Clay barely heard the two agents offer Natalia their card and leave with a warning against the misconception that parents could deal with philosophical crimes. A bud of pain was slowly opening somewhere in his body, blooming outward in thorny tendrils.

He stood at the door, not seeing its painted white surface inches from his face, until Natalia's hand closed around his arm. He turned. She stood there, so close, so beautiful.

He buried the bedrock topic and dug into a safe, shallow one instead. “They can just walk into people's homes now, whenever they feel like it? I didn't hear about that.”

“They recategorized philosophical crime. Terrorism.”

“That's not new.”

“I guess it wasn't part of the legal definition before. But anyway, it means they can enter any privately owned structure at any time, if they suspect … well, what they have to suspect is pretty vague.”

His mind was absorbing only a portion of her words, distracted by the howling of the other, unspoken topic.
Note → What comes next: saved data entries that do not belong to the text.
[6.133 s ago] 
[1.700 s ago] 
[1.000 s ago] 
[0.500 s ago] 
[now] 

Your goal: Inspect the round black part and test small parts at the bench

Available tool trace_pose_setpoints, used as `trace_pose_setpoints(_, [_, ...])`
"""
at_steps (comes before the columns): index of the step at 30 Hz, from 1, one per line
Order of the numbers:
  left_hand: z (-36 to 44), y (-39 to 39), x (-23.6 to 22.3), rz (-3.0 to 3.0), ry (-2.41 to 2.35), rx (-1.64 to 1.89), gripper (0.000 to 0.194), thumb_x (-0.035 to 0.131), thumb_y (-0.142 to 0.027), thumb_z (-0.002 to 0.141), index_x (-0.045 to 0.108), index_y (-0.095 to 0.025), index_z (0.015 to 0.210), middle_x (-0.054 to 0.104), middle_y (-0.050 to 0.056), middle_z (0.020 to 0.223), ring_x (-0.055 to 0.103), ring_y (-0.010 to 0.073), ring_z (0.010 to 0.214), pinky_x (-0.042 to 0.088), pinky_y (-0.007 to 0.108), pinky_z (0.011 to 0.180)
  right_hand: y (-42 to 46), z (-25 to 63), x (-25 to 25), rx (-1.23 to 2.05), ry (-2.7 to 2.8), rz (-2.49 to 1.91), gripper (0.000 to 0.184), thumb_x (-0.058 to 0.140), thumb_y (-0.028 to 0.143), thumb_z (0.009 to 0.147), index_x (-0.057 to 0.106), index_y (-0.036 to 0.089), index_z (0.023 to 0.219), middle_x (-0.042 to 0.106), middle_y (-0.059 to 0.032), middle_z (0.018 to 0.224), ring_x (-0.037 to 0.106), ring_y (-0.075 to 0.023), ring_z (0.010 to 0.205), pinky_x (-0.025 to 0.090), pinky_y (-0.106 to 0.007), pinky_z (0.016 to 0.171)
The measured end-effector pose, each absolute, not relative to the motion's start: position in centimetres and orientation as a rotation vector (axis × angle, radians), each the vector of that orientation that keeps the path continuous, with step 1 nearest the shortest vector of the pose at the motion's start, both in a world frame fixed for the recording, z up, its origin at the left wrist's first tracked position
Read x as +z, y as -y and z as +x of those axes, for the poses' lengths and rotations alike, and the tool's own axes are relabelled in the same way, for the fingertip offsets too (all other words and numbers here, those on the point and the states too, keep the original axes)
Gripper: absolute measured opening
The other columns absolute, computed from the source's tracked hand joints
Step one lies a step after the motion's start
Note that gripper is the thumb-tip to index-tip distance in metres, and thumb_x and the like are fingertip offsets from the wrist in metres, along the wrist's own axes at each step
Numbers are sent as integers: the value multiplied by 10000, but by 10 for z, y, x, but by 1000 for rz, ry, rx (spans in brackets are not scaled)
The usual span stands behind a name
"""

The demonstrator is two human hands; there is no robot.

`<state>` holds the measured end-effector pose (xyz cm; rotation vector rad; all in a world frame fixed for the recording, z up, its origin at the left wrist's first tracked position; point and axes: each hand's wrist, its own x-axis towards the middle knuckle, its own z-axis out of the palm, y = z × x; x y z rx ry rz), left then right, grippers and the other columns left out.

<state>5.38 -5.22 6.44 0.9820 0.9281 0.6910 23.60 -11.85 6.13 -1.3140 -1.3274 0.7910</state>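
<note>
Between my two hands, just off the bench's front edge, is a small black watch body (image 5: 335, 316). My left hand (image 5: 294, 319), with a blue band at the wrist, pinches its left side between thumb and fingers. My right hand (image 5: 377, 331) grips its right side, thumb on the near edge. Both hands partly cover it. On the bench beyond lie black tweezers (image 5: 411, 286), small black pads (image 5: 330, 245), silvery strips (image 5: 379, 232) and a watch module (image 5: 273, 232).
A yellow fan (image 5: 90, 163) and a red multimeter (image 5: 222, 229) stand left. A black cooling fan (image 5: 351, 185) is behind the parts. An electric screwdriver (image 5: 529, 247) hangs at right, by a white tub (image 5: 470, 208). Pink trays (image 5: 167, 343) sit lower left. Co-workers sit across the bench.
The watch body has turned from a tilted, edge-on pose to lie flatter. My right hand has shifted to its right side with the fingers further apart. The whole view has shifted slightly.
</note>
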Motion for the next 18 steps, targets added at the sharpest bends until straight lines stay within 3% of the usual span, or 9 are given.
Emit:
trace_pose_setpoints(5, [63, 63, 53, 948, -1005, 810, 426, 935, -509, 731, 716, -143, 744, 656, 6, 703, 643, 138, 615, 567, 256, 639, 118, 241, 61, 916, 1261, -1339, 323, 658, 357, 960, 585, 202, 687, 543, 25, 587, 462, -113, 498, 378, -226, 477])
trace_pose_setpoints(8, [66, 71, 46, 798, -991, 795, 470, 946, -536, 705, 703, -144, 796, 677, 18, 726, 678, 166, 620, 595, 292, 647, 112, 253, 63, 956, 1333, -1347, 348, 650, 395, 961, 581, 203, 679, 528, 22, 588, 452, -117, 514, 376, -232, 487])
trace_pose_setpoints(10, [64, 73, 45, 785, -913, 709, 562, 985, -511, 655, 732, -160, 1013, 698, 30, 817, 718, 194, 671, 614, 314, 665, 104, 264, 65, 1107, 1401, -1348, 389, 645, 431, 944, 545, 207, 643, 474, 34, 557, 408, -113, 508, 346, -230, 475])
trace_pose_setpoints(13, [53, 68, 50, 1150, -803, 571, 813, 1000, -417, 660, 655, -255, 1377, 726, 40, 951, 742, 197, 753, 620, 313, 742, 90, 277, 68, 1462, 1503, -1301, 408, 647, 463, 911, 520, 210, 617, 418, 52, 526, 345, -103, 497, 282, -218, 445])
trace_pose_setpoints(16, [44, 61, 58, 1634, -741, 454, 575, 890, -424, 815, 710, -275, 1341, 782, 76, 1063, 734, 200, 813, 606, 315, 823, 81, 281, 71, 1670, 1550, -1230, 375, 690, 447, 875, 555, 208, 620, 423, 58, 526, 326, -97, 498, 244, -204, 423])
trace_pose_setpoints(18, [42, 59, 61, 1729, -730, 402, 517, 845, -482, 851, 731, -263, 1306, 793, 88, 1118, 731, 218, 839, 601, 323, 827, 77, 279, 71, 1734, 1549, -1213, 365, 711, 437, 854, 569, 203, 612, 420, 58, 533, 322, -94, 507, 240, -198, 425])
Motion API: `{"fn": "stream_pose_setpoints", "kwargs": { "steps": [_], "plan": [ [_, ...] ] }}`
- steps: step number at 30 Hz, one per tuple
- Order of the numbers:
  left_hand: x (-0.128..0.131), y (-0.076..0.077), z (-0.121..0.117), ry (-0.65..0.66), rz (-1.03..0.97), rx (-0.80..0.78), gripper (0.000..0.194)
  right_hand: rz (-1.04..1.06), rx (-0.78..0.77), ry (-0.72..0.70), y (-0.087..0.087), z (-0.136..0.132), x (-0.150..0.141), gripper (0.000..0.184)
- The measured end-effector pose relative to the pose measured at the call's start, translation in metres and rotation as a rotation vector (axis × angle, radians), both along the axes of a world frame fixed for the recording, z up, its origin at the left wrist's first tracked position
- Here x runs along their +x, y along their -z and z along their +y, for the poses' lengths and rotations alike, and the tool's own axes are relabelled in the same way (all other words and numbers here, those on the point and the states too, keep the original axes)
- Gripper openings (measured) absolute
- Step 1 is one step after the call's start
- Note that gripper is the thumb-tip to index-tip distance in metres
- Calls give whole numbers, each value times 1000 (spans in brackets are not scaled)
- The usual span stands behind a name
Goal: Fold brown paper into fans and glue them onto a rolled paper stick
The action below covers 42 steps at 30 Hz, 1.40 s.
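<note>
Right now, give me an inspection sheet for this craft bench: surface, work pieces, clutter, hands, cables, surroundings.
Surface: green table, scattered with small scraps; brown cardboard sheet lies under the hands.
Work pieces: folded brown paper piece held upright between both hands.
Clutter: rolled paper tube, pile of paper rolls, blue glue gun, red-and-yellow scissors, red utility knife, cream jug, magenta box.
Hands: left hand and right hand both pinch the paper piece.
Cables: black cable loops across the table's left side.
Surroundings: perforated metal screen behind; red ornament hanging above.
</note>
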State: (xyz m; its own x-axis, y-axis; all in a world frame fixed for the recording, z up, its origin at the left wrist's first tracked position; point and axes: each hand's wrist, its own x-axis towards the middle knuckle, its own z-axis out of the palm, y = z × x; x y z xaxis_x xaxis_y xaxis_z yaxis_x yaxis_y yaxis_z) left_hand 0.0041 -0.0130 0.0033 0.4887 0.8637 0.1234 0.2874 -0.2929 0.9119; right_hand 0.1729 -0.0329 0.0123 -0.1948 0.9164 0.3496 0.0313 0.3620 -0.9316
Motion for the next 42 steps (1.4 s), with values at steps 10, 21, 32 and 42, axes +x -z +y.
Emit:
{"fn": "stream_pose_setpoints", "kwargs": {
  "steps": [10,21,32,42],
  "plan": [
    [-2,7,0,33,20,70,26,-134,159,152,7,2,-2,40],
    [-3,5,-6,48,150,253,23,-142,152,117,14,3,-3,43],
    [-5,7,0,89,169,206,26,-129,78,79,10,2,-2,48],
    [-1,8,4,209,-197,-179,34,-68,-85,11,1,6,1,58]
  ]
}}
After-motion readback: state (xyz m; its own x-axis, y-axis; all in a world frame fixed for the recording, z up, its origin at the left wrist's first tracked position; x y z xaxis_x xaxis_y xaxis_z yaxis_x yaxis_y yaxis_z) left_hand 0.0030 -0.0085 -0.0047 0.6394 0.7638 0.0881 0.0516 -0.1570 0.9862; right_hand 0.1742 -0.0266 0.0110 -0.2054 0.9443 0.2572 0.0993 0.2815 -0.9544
He leaned against the front door, and seconds slipped away.

Natalia read his thoughts and sighed. “You said you were worried about pulling it off. So I thought, you know … method acting.”

He swallowed, but the bitter taste lingered in his throat.

“Clay.”

“‘With her father gone, anything could have happened'?”

“Did I say anything that wasn't true?”

The thorns converged in his stomach. “How about your use of present tense?”

She took a step closer, and the calm in her eyes flickered. “Poetic license.”

“Or a little too much method.”

“Do you even know what you did last night? You drove away without Khloe. You drove away from her.”

Again.

Her legs folded until she drifted down to the bottom step. Her arms came up to cover her bowed head. “And I can't even think, so don't bother telling me I'm not being fair.”

As if he had the right to call that one, anyway. “Natalia.”

She wasn't crying, but she was curled so tightly on the stair, like a soft, wounded creature trying to become too small for any more wounds. Clay knelt beside her.
Look up. Look at me.
She didn't move.

Instinct swerved toward the only open path. He had nowhere else to steer. “I'll be back in a while.”

“Have Khloe with you.”

With his shield or on it. He stood, then bent toward her. He ran one finger over her hair, lightly, so that she couldn't feel it. So that she couldn't see him hold the sense of her close to himself, mango and shine, satin skin, green eyes that almost believed in him. In this moment, if she knew the preciousness of those things, she might spit the knowledge back at him. Maybe he deserved no less.

He stood over her.
Say something, Nat.
She sighed and turned her head toward the wall, a quiet knot of self-preservation.

Everything crowded too close, even the ghost that had been silent for weeks this time. The Constabulary agents had awakened it with their somber, notifying faces. Hilary, her ten-year-old face waxy against the white pillow. The beeping machines. The tube down her throat. The panic in his chest when Dad pulled him away from her hospital door, when Clay came home from school to their impassive faces.

“Mom? Dad? Did she wake up yet?”

He walked to the kitchen and snagged his keys and could suddenly breathe again. Escape the present, if not the past. But pushing his sister's memory away only made room for everything else. Natalia and Khloe and the man he was still trying to be.

He straddled the bike. Turned the key.